In previous works, the main interest focused on risk factors related to Caesarean section. Gareen et al. [7] investigated the relation between maternal age and rate of Caesarean section. Patel et al. [13] published a study on a population of over 12 000 deliveries describing in great detail the relation between various risk factors and Caesarean section. Verhoeven et al. [18] investigated factors leading to Caesarean section in multiparous women.
Other studies have also investigated risk factors influencing birth outcomes, e.g. the study by Martius et al. [12] focusing on pre-term delivery risk factors for various degrees of prematurity, and on an assessment of factors contributing to a prolonged labor, e.g. Szal [16].

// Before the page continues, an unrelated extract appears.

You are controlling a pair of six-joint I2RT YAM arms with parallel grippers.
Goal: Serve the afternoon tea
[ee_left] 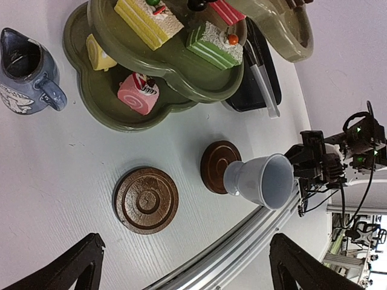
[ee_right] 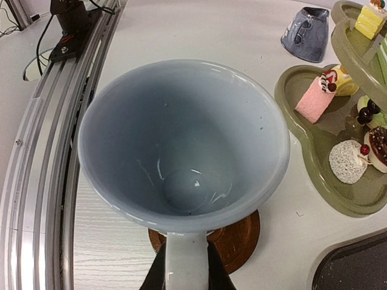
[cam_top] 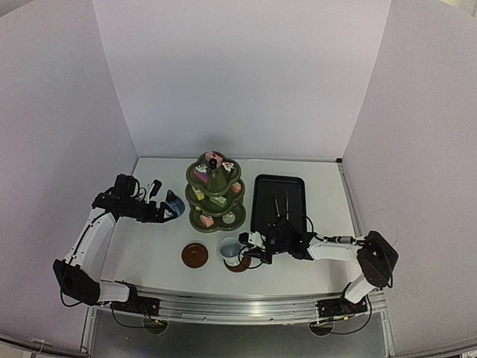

When searching for relevant research papers, we used the phrase “risk factors for birth asphyxia”. This yielded 20 results, out of which only four seemed relevant to the study at hand [1, 3, 8, 9]. We should note here that in both cases the asphyxia was related to the Apgar score – which is a subjective measure and is considered to be only a crude descriptor of asphyxia [10]. A retrospective study by Aslam et al. [1] featured a database with an equal distribution of cases and controls (ration 123 : 117), and found that primiparous women and those with pre-eclampsia had a significantly (p \(<0.01\)) greater risk of a low Apgar score. A study by Chiabi et al. [3] found the following antepartum risk factors: place of antenatal visit, malaria during pregnancy, and preeclampsia. Intrapartum risks included: prolonged labor, stationary labor, and term prolonged rupture of membranes. A study from Uganda on antenatal and intrapartum risks by Kaye [8] reported anemia, pre-eclampsia, meconium stained fluid and low birth weight among the most significant risks with respect to outcome assessed by the Apgar score. In an interesting work of Landfors [9] meconium was highlighted together with several CTG-related parameters as the factors increasing the risk of asphyxia (again assessed based on Apgar score) the most.
In our previous work we have focused on evaluations of CTG recordings and their relation to pH c.f. [4, 15], and on evaluation of decision-making processes of expert obstetricians [21] using the CTG recording database available at the University Hospital in Brno [5]. Since year 2014 we have also been collecting structured clinical data on all deliveries. Preliminary results of our analysis are presented bellow.
2 Methods
Our study is a data-driven retrospective exploratory analysis utilizing the University Hospital in Brno database consisting of clinical data as well as the CTG recordings, which are in part published as an open-access database [5]. After a previous attempt to understand in depth the individual relations in the data [11] we focus here on a detailed univariate analysis of the collected features.
2.1 Database
The data were collected using our own data collection system, DeliveryBook, at the delivery ward of the University Hospital in Brno from January 2014 to December 2015. More than 100 clinically relevant parameters about mother, delivery and newborn are stored in a structured way. The collection and use of the data was approved by the ethics committee at the University Hospital in Brno. All data are fully anonymized. The database consists of 12274 recordings, but in order to allow straightforward interpretation we have used the following conditions in order to homogenize the final set: arterial pH is available; gestational age \({\le }37\) weeks; singleton pregnancy; no known congenital diseases. This yielded in total 10637 deliveries for analysis.
2.2 Features
A total of 107 features were analysed all of them falling into one of the following categories: (a) detected prior to going into labour (e.g. parity, sex of the fetus, induction of labour, some diagnosis related to mother and pregnancy) (b) occurring within the delivery period (e.g. interventions, length of delivery stages, medications, diagnosis related to delivery) (c) features known after delivery – outcome measures (e.g. Apgar score, admittance to the NICU, seizures or intubation).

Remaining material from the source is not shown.